=== THE PROBLEM ===
Would you please output the records exactly as they appear below?

+---+

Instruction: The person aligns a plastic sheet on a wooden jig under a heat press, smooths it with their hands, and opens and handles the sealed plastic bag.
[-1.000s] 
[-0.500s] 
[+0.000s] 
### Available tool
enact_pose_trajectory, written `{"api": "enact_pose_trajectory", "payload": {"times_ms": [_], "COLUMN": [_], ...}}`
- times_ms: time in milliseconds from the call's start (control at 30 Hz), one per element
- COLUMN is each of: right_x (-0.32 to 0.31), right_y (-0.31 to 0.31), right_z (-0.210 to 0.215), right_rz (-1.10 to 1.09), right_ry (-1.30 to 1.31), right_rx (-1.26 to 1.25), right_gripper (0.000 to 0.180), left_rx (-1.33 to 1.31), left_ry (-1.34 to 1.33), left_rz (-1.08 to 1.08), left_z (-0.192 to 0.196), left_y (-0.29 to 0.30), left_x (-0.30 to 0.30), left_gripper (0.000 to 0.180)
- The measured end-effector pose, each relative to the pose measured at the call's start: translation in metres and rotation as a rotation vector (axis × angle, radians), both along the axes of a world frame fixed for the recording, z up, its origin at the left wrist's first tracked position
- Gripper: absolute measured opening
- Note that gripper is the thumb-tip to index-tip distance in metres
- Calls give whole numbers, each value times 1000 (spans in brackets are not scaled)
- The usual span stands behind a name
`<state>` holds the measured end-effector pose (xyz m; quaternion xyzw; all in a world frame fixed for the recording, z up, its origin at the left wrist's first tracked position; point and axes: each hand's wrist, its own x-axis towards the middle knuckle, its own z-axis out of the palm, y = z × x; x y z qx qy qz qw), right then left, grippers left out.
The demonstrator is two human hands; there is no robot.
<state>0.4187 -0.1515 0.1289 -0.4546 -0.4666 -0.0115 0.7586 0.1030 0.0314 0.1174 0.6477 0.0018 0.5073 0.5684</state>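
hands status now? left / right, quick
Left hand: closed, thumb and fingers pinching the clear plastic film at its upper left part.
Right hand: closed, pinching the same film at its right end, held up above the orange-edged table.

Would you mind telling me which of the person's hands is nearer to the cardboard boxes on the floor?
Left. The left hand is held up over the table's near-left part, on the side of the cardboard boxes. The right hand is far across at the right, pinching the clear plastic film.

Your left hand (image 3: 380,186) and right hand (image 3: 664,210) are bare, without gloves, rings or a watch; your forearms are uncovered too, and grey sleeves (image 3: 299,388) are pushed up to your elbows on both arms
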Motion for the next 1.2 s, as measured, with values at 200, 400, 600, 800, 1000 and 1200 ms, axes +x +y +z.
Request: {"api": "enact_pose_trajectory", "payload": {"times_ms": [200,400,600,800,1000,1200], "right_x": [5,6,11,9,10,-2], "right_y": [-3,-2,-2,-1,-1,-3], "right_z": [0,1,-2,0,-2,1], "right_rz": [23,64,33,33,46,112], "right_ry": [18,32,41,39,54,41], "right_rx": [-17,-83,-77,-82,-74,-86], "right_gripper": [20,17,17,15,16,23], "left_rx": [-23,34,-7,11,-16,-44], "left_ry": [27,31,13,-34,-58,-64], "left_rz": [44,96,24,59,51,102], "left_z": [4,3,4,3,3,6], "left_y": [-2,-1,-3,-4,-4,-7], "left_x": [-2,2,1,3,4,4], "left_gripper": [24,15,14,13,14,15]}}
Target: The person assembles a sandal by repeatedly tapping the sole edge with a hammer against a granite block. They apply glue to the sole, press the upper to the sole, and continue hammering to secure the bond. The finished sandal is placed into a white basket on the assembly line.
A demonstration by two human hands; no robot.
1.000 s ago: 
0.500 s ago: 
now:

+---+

=== RESULT OF THIS EXERCISE ===
Instruction: The person aligns a plastic sheet on a wooden jig under a heat press, smooths it with their hands, and opens and handles the sealed plastic bag.
[-1.000s] 
[-0.500s] 
[+0.000s] 
### Available tool
enact_pose_trajectory, written `{"api": "enact_pose_trajectory", "payload": {"times_ms": [_], "COLUMN": [_], ...}}`
- times_ms: time in milliseconds from the call's start (control at 30 Hz), one per element
- COLUMN is each of: right_x (-0.32 to 0.31), right_y (-0.31 to 0.31), right_z (-0.210 to 0.215), right_rz (-1.10 to 1.09), right_ry (-1.30 to 1.31), right_rx (-1.26 to 1.25), right_gripper (0.000 to 0.180), left_rx (-1.33 to 1.31), left_ry (-1.34 to 1.33), left_rz (-1.08 to 1.08), left_z (-0.192 to 0.196), left_y (-0.29 to 0.30), left_x (-0.30 to 0.30), left_gripper (0.000 to 0.180)
- The measured end-effector pose, each relative to the pose measured at the call's start: translation in metres and rotation as a rotation vector (axis × angle, radians), both along the axes of a world frame fixed for the recording, z up, its origin at the left wrist's first tracked position
- Gripper: absolute measured opening
- Note that gripper is the thumb-tip to index-tip distance in metres
- Calls give whole numbers, each value times 1000 (spans in brackets are not scaled)
- The usual span stands behind a name
`<state>` holds the measured end-effector pose (xyz m; quaternion xyzw; all in a world frame fixed for the recording, z up, its origin at the left wrist's first tracked position; point and axes: each hand's wrist, its own x-axis towards the middle knuckle, its own z-axis out of the palm, y = z × x; x y z qx qy qz qw), right then left, grippers left out.
The demonstrator is two human hands; there is no robot.
<state>0.4187 -0.1515 0.1289 -0.4546 -0.4666 -0.0115 0.7586 0.1030 0.0314 0.1174 0.6477 0.0018 0.5073 0.5684</state>
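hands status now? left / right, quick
Left hand: closed, thumb and fingers pinching the clear plastic film at its upper left part.
Right hand: closed, pinching the same film at its right end, held up above the orange-edged table.

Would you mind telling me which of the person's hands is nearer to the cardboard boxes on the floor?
Left. The left hand is held up over the table's near-left part, on the side of the cardboard boxes. The right hand is far across at the right, pinching the clear plastic film.

Your left hand (image 3: 380,186) and right hand (image 3: 664,210) are bare, without gloves, rings or a watch; your forearms are uncovered too, and grey sleeves (image 3: 299,388) are pushed up to your elbows on both arms
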Motion for the next 1.2 s, as measured, with values at 200, 400, 600, 800, 1000 and 1200 ms, axes +x +y +z.
Request: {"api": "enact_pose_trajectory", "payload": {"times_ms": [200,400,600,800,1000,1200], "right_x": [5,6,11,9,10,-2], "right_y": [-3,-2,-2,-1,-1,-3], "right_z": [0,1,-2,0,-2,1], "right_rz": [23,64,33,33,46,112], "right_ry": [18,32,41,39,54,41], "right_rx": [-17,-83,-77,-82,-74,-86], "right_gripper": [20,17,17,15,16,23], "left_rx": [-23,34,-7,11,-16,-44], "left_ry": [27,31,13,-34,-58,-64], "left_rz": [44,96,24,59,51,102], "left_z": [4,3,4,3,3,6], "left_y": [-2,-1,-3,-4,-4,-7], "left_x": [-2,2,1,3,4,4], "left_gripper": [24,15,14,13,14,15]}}
Target: The person assembles a sandal by repeatedly tapping the sole edge with a hammer against a granite block. They apply glue to the sole, press the upper to the sole, and continue hammering to secure the bond. The finished sandal is placed into a white basket on the assembly line.
A demonstration by two human hands; no robot.
1.000 s ago: 
0.500 s ago: 
now:

This answer leaves nothing further to address.